Phil Rizzuto was tough to leave off. There's a regality, I'd say, to being a great Yankee. A kind of dignity. Suppleness. Iron nerve. Performing well under pressure in the biggest spots. Mariano Rivera cost the Yankees two World Series. If he does his job those two times (actually, three times, given that he blew two saves against the Red Sox in 2004), they win two more championships. For me, that means you're not in this group.

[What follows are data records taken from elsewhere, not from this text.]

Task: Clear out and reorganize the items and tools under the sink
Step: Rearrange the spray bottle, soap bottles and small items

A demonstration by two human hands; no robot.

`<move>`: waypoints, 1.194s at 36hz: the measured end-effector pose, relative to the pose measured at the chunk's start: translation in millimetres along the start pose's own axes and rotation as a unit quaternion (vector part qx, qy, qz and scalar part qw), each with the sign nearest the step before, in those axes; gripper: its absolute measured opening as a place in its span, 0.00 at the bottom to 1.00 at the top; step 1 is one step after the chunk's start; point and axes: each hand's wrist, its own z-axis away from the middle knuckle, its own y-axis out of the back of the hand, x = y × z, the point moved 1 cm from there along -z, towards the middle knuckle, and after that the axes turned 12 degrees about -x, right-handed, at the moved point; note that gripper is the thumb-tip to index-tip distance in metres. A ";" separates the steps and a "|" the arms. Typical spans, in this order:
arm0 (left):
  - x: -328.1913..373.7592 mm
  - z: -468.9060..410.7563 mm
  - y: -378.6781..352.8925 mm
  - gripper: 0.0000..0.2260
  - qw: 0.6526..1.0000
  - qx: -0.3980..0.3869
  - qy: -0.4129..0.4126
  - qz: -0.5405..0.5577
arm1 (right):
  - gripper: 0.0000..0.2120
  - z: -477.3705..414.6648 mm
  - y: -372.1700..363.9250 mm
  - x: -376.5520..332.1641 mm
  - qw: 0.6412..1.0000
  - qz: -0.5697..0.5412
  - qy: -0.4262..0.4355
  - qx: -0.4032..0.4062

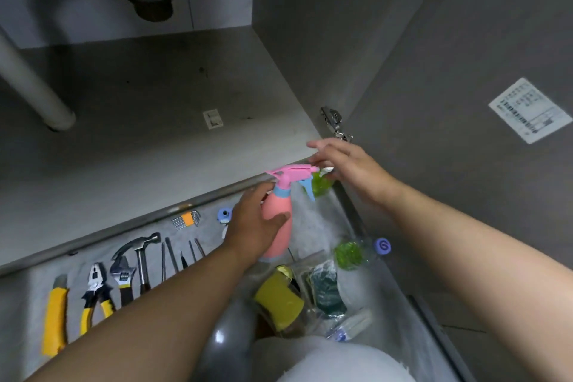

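Grip on the pink plastic spray bottle [280, 239] lies with the left hand [257, 220]

The bottle stands upright, long axis vertical, with its blue trigger and nozzle pointing to its right. The left hand wraps the body from the left, fingers curled round it. The right hand [347, 164] hovers at the nozzle tip, fingers spread, holding nothing; whether it touches I cannot tell. Beyond the bottle lies the grey cabinet floor [155, 102], likely its destination.
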 end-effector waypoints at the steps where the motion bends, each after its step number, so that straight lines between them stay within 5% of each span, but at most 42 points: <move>1: 2.4 -0.4 -4.2 0.25 1.000 -0.008 -0.004 -0.011 | 0.12 8.5 -1.6 -8.3 0.997 0.055 0.010 -0.044; 5: 6.9 0.8 -20.2 0.24 0.998 -0.050 -0.017 -0.032 | 0.06 29.6 -4.8 -18.2 0.953 0.299 0.017 -0.051; 13: -25.9 13.5 -28.2 0.15 0.997 -0.058 0.055 0.010 | 0.06 38.8 14.6 13.8 0.882 0.457 -0.090 0.065; 19: -62.1 35.6 -21.8 0.07 0.977 -0.152 0.132 -0.065 | 0.13 35.0 16.2 50.0 0.849 0.499 -0.149 0.086; 33: -112.4 41.6 -38.8 0.32 0.935 -0.253 0.198 -0.149 | 0.21 46.9 -8.5 70.0 0.758 0.629 -0.129 0.112; 38: -122.1 42.1 -51.4 0.34 0.942 -0.226 0.235 -0.079 | 0.13 90.8 -42.6 86.0 0.858 0.511 0.033 0.029; 40: -119.0 42.5 -53.5 0.31 0.943 -0.225 0.236 -0.069 | 0.13 106.0 -62.2 103.5 0.899 0.432 -0.011 -0.077; 43: -116.1 41.9 -54.7 0.18 0.950 -0.190 0.246 0.019 | 0.22 120.4 -92.1 136.1 0.892 0.385 -0.110 -0.209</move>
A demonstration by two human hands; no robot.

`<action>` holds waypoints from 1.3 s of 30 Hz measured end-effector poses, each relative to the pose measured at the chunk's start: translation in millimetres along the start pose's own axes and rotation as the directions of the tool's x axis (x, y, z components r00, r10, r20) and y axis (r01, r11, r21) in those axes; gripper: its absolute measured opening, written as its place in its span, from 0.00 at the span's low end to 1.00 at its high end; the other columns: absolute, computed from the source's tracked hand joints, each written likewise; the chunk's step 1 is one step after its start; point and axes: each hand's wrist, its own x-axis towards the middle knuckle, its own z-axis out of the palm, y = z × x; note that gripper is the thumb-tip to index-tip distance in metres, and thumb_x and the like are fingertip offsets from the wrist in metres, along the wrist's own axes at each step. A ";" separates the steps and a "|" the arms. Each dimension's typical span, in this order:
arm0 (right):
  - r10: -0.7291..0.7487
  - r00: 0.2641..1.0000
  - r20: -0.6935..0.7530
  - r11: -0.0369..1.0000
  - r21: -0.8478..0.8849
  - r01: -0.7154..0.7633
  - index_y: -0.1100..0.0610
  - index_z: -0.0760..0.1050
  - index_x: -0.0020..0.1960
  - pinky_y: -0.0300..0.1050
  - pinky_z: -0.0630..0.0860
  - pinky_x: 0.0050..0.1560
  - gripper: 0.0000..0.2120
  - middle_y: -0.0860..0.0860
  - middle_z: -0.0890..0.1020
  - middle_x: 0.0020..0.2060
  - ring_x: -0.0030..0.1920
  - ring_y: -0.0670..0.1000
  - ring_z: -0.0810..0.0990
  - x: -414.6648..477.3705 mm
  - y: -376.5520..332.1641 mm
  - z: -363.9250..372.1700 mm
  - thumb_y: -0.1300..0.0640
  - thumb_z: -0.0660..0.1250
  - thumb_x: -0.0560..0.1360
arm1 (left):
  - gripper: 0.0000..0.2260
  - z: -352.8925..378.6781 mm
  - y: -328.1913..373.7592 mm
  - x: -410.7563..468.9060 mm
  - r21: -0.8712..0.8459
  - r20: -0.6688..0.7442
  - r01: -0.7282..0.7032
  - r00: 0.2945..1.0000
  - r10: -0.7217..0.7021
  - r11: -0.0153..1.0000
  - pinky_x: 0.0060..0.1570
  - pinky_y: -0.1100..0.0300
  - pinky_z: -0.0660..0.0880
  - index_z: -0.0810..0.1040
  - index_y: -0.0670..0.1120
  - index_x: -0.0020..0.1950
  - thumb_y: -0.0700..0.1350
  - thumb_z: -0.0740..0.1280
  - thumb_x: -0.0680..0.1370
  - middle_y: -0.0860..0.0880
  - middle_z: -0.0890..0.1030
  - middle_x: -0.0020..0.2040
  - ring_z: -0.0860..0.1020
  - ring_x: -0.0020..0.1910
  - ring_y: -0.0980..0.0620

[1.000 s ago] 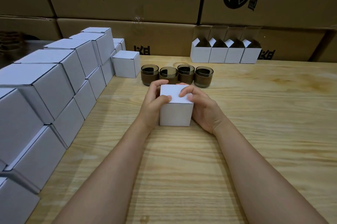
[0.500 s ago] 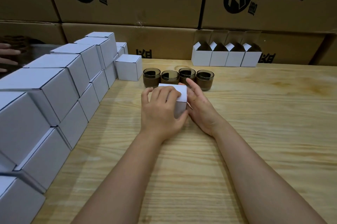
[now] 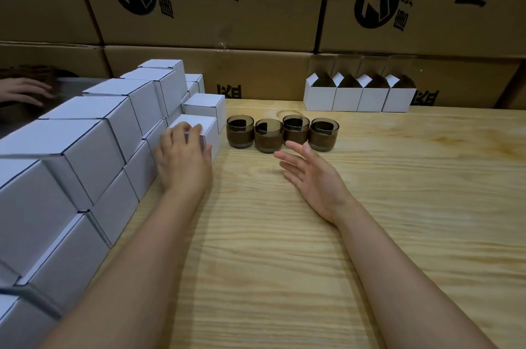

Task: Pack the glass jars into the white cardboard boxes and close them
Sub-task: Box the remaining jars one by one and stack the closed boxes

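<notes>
— Where's the closed box (image 3: 210,132)?
— At the left, against the white stack (image 3: 94,135). The left hand (image 3: 182,161) grips it, fingers curled over its top.
— The other hand?
— The right hand (image 3: 310,175) is spread wide and holds nothing, just before four glass jars (image 3: 281,132). Right of them the wooden table (image 3: 412,206) shows broad plain grain. Four open boxes (image 3: 358,98) line its back edge.
— Any writing?
— Black logos on the brown cartons (image 3: 216,1), seemingly upside down and unreadable.
</notes>
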 end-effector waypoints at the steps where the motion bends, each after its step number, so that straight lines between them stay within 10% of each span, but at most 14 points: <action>1: 0.002 1.000 0.000 1.000 0.004 -0.002 0.55 0.66 0.70 0.53 0.63 0.72 0.31 0.54 0.78 0.62 0.68 0.54 0.70 0.6 0.3 -0.3 0.41 0.59 0.71 | 0.20 2.4 -1.7 6.0 0.018 0.028 -0.015 1.000 0.015 1.000 0.65 0.47 0.59 0.69 0.49 0.71 0.49 0.63 0.79 0.47 0.67 0.70 0.60 0.68 0.44; 14: 0.024 1.000 0.005 0.999 0.026 -0.024 0.56 0.66 0.70 0.52 0.63 0.72 0.31 0.57 0.77 0.62 0.67 0.55 0.71 2.1 0.1 -0.8 0.43 0.60 0.70 | 0.31 -0.1 10.8 49.9 0.127 0.333 -0.018 0.943 -0.026 0.992 0.70 0.48 0.55 0.48 0.49 0.79 0.45 0.60 0.79 0.48 0.56 0.77 0.53 0.75 0.46; 19: 0.029 1.000 -0.005 0.999 0.018 -0.029 0.56 0.66 0.70 0.52 0.64 0.72 0.31 0.56 0.78 0.62 0.66 0.54 0.72 1.3 -0.7 -0.1 0.44 0.61 0.70 | 0.21 -10.3 35.0 10.8 -0.331 -0.016 0.043 0.999 -0.052 0.943 0.59 0.48 0.67 0.70 0.47 0.69 0.41 0.62 0.76 0.45 0.74 0.61 0.70 0.62 0.43; 22: 0.021 1.000 -0.009 1.000 0.005 -0.021 0.55 0.68 0.68 0.52 0.64 0.71 0.27 0.56 0.78 0.61 0.66 0.54 0.72 0.1 -0.7 0.6 0.46 0.61 0.71 | 0.10 -5.9 41.9 -19.3 -0.440 0.085 0.174 0.985 -0.152 0.881 0.43 0.55 0.70 0.75 0.49 0.57 0.43 0.62 0.77 0.53 0.76 0.43 0.75 0.45 0.47; 26: 0.002 1.000 -0.024 0.999 -0.043 -0.003 0.53 0.71 0.64 0.52 0.65 0.71 0.16 0.56 0.78 0.61 0.66 0.54 0.72 -1.5 -0.4 2.6 0.52 0.60 0.77 | 0.09 6.4 31.8 -31.6 -0.322 0.286 0.257 0.944 -0.165 0.911 0.42 0.56 0.70 0.79 0.49 0.53 0.41 0.61 0.77 0.48 0.80 0.46 0.76 0.45 0.46; 34: -0.425 0.780 -0.459 0.903 -0.278 0.329 0.51 0.81 0.44 0.40 0.76 0.48 0.13 0.48 0.83 0.39 0.44 0.46 0.81 23.2 -49.6 -23.3 0.57 0.59 0.80 | 0.07 7.6 32.8 -27.7 -0.269 0.331 0.215 0.936 -0.119 0.939 0.40 0.57 0.66 0.79 0.50 0.50 0.45 0.63 0.76 0.52 0.78 0.44 0.73 0.44 0.49; 39: -0.405 0.815 -0.414 0.729 -0.684 0.015 0.53 0.80 0.47 0.39 0.70 0.46 0.10 0.44 0.80 0.46 0.48 0.45 0.76 89.9 -85.3 -73.1 0.56 0.59 0.78 | 0.06 8.9 38.7 -28.1 -0.130 0.309 0.082 0.950 -0.038 0.988 0.41 0.54 0.71 0.76 0.51 0.52 0.48 0.62 0.77 0.50 0.77 0.46 0.76 0.48 0.45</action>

A great Yankee has a leonine quality. An attitude. A style of comportment and self-belief. They're ballplayers who feel like more than ballplayers. And they win. A lot.


Here we go, then.


1. Babe Ruth


The best ever. The only other player with any sort of a claim is Ty Cobb, but it's Ruth. Larger than the sport. Larger than all sports. Brawn and brains--as a player. Approached hitting as no one ever had. He is like the Declaration of Independence, Elvis, a man on the moon--one of those deeply American things that is so much more than an American thing.


2. Lou Gehrig


Conceivably the best run producer in the sport's history. More 150 RBI seasons than anyone. Truncated career scaled back his final numbers. There were years where he was about as good as prime--or near-prime--Ruth. Do you know how low the chances are of that? One of the half dozen best position players.


3. Mickey Mantle


One of the top ten position players--just--of all-time. Another player who was ahead of his time mentally. One of the great on-base men. Combined with his power, he played a form of the game that very few even thought to play back then. No weaknesses except lifestyle.


4. Joe DiMaggio


Smoothness and mega-numbers. Perhaps the best in the sport at making that which was not easy look so. Somewhat overrated because of his on-field grace and because he was so well-liked, whereas his rival, Ted Williams, was less so, despite being the better player. Also: national icon. His name remains iconic.


5. Yogi Berra


Unrivaled as a winner. War hero. Unfazed. People now don't understand the importance of the catcher position. A good catcher is potentially more valuable than anyone else on a baseball team. Berra was often that, even on stacked Yankees squads.


6. Derek Jeter


Has become, paradoxically, massively underrated as a hitter because people got so sick of him winning. Hardcore baseball forum people kick holes in his defense, but Jeter, along with David Ortiz, is modern baseball's greatest winner. As a Red Sox fan, I wanted no part of the guy.


7. Thurman Munson


Legit captain, legit grit, legit glue. On-the-field general, pugnacious spiritual leader. Toughness, balls, no fear.


8. Reggie Jackson


If you become known as Mr. October because of your October baseball heroics, you go on this list for that alone. Then there was everything else: the swagger, the drama, the power-suffused regular seasons, moonshots, swinging so hard he fell to his knees, talking the talk, walking the walk. Also a cultural icon in his time. Everyone had an opinion about the straw that stirred the drink, which remains one of the great sports quotes, however ill-advised.


9. Bill Dickey


First big-stick, big-pop catcher. Key man in the transition from the Ruth teams to the DiMaggio ones. Peak stats cause one to do a double-take. Might have had the best offensive prime of any pre-Piazza catcher.


10. Whitey Ford


Do you know how good Whitey Ford was in the postseason? Check out his stats. Money. Racked up the numbers during the regular season, then found another gear in many Octobers. The Yankees teams of his day weren't loaded with frontline pitching. The teams of the late 1950s and early 1960s wouldn't have done nearly what they did without Ford.